The Murder of Hugh de Lacy

Margaret Anne Cusack
start of chapter | Chapter XVIII

De Lacy has the credit of having done his utmost to render the Prince's visit a failure. But his efforts were not necessary. The insolence of the courtiers, and the folly of the youth himself, were quite sufficient to ruin more promising prospects. In addition to other outrages, the Irish had seen their few remaining estates bestowed on the new comers; and even the older Anglo-Norman and Welsh settlers were expelled to make room for the Prince's favourites—an instalment of the fatal policy which made them eventually "more Irish than the Irish." When the colony was on the verge of ruin, the young Prince returned to England. He threw the blame of his failure on Hugh de Lacy; but the Norman knight did not live long enough after to suffer from the accusation.[7] De Lacy was killed while inspecting a castle which he had just built on the site of St. Columbkille's Monastery at Durrow, in the Queen's county. He was accompanied by three Englishmen; as he was in the act of stooping, a youth of an ancient and noble family, named O'Meyey, gave him his deathblow, severed his head from his body, and then fled with such swiftness as to elude pursuit. It is said that he was instigated to perform this deed by Sumagh O'Caharnay (the Fox), with whom he now took refuge.
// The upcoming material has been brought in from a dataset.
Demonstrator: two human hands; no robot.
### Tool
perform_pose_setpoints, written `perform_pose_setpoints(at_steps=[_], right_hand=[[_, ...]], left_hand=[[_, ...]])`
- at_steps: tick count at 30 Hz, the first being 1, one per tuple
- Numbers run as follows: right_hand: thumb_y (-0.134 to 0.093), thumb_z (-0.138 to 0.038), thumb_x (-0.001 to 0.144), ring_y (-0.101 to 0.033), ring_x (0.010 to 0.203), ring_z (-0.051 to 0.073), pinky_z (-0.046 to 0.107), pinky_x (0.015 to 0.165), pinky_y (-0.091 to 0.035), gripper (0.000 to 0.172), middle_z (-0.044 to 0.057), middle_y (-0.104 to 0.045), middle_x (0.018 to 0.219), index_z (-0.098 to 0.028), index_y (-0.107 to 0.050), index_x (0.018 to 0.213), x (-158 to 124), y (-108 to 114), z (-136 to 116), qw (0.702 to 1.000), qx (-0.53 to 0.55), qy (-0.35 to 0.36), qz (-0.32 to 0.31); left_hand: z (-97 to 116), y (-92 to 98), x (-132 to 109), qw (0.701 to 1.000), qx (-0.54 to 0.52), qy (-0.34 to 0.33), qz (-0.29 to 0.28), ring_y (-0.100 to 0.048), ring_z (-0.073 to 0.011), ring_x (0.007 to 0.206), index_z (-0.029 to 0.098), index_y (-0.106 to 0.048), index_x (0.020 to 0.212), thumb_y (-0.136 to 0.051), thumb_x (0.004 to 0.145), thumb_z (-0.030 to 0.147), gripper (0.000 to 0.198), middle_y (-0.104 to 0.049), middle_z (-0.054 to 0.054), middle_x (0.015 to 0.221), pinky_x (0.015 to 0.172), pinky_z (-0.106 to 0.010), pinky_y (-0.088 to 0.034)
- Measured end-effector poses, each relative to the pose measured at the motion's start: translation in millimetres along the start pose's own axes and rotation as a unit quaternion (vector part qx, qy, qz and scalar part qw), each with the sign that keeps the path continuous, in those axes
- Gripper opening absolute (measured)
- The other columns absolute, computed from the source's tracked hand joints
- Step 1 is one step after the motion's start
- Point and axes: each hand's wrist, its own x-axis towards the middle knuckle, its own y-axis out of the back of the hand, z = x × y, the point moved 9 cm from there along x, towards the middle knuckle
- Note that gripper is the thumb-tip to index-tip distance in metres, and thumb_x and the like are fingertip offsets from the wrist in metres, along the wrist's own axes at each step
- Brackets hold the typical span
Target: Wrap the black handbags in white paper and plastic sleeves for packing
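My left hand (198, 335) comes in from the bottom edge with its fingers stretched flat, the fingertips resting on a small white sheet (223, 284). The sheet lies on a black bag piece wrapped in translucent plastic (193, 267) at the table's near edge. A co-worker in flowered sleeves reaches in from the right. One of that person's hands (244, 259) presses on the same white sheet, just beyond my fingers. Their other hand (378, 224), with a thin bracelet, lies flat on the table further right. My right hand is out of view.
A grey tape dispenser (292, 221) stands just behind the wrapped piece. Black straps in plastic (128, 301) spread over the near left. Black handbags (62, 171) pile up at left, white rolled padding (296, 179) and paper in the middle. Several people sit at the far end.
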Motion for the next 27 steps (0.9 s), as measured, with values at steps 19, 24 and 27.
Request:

The Annals mention this as a "revenge of Colum-cille,"[8] they also say that "all Meath was full of his English castles, from the Shannon to the sea." Henry at once appointed his son, John, to the Irish Viceroyalty, but domestic troubles prevented his plans from being carried out. Archbishop Comyn held a synod in Dublin during this year, 1187; and on the 9th of June the relics of SS. Patrick, Columba, and Brigid were discovered, and solemnly entombed anew under the direction of Cardinal Vivian, who came to Ireland to perform this function. During the year 1188 the Irish continued their usual fatal and miserable dissensions; still they contrived to beat the common enemy, and O'Muldony drove De Courcy and his troops from Ballysadare. He was again attacked in crossing the Curlieu Mountains, and escaped to Leinster with considerable loss and difficulty.


[7] Accusation.—There can be no doubt that De Lacy had ambitious designs. See Cambrensis, Hib. Expug. lib. ii. cap. 20. Henry II. heard of his death with considerable satisfaction.

[8] Colum-cille.—Dr. O'Donovan remarks that a similar disaster befell Lord Norbury. He was also assassinated by a hand still unknown, after having erected a castle on the same site as that of De Lacy, and preventing the burial of the dead in the ancient cemetery of Durrow.